The main result of this experiment is that we achieve an improvement of more than 1% in WSD performance when using AutoExtend.
4.2 Entity Linking
We use the same IMS system for Entity Linking. The train, development, and test sets are created as follows. We start with the annotated FACC (Gabrilovich, Ringgaard, and Subramanya 2013) corpus and extract all entity annotated words and their surrounding words—ten to the left and ten to the right. Recall that throughout this article, a word can also be a phrase. We remove aliases that occur fewer than 0.1 times as the corresponding word and words that have a character length of one or two. We extract at most 400 examples for each entity–word combination. This procedure selects entities that are ambiguous and that are frequent enough to give us a sufficient number of training examples. We randomly select 50 words with 1,000 examples each and split each word into 700 train, 100 development, and 200 test instances. This results in a test set of 10,000 instances.7 We optimize the constraint weights on the development set; the optimal values are α = 0.7 and β = 0.0. We incorporate the embeddings in three different ways as described in Section 4.1. The results can be seen in Table 4. Again the element-wise product (line 14) performs better than cosine and raw (lines 13 and 15). The new feature set achieves an accuracy of 65.4%—significantly better than the baseline IMS system (line 11, 61.7%).

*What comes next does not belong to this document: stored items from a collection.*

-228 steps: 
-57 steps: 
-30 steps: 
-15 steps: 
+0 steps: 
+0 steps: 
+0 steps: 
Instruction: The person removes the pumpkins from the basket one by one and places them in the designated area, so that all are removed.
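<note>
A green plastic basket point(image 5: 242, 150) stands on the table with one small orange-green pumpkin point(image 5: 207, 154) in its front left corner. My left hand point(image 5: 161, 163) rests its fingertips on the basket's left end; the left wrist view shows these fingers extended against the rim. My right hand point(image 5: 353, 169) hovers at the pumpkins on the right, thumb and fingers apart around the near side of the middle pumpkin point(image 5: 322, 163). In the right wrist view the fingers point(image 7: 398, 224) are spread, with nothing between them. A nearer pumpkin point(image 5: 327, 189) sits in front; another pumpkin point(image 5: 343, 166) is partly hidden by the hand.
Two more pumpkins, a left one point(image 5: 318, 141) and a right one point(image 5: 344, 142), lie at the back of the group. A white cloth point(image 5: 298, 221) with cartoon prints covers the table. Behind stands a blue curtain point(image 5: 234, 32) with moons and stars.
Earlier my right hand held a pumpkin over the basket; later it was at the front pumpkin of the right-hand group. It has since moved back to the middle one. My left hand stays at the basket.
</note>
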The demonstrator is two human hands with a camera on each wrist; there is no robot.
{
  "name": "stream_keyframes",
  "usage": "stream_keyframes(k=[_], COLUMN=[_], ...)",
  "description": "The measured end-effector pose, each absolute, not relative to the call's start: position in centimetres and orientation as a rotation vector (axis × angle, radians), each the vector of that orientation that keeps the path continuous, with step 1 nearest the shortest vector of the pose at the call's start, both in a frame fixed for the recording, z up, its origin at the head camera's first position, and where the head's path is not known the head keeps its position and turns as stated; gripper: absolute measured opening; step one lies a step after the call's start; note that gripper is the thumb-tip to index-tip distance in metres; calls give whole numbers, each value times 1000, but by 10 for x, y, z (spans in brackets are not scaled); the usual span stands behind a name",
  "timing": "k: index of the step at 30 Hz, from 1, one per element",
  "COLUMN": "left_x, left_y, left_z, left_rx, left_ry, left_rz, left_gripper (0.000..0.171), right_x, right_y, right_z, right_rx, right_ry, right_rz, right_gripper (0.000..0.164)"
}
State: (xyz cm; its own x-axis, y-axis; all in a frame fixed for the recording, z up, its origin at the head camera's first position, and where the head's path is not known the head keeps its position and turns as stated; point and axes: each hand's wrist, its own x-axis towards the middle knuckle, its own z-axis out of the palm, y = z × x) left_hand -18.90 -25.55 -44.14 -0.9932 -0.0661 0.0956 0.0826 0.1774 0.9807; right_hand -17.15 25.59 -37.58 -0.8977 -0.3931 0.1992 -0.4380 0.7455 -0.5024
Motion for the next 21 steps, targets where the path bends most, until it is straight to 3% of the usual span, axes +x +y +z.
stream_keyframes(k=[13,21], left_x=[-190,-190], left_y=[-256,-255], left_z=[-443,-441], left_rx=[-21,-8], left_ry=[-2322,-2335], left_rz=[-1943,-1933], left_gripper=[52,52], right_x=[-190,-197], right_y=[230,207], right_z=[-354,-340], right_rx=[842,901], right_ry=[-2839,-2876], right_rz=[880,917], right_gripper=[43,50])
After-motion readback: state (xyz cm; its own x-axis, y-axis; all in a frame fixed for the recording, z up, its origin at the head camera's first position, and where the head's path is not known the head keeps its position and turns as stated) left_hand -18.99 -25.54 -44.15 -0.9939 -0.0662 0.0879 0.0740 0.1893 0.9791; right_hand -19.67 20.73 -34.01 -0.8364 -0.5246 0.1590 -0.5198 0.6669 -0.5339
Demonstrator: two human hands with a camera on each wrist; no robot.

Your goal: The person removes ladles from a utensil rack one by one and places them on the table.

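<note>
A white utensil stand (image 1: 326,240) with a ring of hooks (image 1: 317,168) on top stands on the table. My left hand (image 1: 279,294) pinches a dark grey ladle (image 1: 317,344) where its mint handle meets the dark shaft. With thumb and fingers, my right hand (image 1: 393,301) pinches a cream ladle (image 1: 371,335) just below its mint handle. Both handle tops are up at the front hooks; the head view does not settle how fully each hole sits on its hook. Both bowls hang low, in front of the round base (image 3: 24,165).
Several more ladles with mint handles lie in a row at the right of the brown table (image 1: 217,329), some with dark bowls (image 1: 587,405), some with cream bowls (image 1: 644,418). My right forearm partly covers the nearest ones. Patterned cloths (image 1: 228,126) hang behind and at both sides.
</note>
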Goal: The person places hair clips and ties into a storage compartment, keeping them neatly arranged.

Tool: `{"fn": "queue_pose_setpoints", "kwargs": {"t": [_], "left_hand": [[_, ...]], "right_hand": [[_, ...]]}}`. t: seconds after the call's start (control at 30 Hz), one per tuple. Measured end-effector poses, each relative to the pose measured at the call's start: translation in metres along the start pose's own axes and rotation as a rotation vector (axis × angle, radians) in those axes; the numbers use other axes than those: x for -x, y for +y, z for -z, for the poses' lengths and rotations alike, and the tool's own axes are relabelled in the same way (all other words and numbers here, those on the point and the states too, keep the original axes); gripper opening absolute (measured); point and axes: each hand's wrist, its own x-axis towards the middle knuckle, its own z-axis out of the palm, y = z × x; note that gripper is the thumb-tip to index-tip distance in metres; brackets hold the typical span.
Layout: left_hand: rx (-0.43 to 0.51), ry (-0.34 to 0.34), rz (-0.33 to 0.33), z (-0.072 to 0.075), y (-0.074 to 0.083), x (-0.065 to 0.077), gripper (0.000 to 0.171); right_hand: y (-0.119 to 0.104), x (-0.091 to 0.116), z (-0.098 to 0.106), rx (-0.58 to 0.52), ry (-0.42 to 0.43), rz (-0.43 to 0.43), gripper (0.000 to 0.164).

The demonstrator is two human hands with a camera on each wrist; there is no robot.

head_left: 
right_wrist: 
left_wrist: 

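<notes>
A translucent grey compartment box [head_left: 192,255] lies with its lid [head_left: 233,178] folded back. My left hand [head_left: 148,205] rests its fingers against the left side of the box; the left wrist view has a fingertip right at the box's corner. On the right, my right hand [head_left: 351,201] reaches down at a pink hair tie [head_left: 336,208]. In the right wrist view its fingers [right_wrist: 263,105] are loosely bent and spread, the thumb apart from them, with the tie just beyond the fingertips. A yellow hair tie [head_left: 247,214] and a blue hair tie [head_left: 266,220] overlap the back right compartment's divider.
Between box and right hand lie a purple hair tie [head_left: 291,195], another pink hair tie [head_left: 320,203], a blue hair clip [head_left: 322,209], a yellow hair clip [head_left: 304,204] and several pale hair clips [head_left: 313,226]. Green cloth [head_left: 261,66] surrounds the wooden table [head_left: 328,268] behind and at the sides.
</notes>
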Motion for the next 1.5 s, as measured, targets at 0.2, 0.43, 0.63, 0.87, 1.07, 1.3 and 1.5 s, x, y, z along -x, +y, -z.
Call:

4.3 Word-in-Context Similarity
The third evaluation uses SCWS (Huang et al. 2012). SCWS is a Word Similarity test set that does not only provide isolated words and corresponding similarity scores, but also a context for each word. The similarity score is an average score of 10 human ratings. See Table 5 for examples. In contrast to normal Word Similarity test sets, this data set also contains pairs of two instances of the same word. SCWS is based on WordNet, but the information as to which synset a Word-in-Context came from is not available. However, the data set is the closest we could find for sense similarity. Synset and lexeme embeddings are obtained by running AutoExtend. We set α = 0.2 and β = 0.2 based on Section 4.4. Lexeme embeddings are the natural choice for this task as human subjects are provided with two words and a context for each and then have to assign a similarity score. For completeness, we also run experiments for synsets.
word 1 . | similarity . | word 2 . |
---|---|---|
… Crew members advised passengers to sit quietly in order to increase their chances of survival … | 7.1 | … the Rome Statute stipulates that the court may inform the Assembly of States Parties or Security Council … |
… and Andy's getting ready to pack his bags and head up to Los Angeles tomorrow to get ready to fly back home on Thursday | 2.1 | … she encounters Ben ( Duane Jones ), who arrives in a pickup truck and defends the house against another pack of zombies … |
word 1 . | similarity . | word 2 . |
---|---|---|
… Crew members advised passengers to sit quietly in order to increase their chances of survival … | 7.1 | … the Rome Statute stipulates that the court may inform the Assembly of States Parties or Security Council … |
… and Andy's getting ready to pack his bags and head up to Los Angeles tomorrow to get ready to fly back home on Thursday | 2.1 | … she encounters Ben ( Duane Jones ), who arrives in a pickup truck and defends the house against another pack of zombies … |
For each word, we compute a context vector c by adding all word vectors of the context, excluding the test word itself. Following Reisinger and Mooney (2010), we compute the lexeme (respectively, synset) vector l either as the simple average of the lexeme (respectively, synset) vectors l(ij) (respectively, s( j)) (method AvgSim, no dependence on c in this case) or as the average of the lexeme (respectively, synset) vectors weighted by cosine similarity to c (method AvgSimC). The latter method is supposed to give higher weights to lexemes that better fit the context.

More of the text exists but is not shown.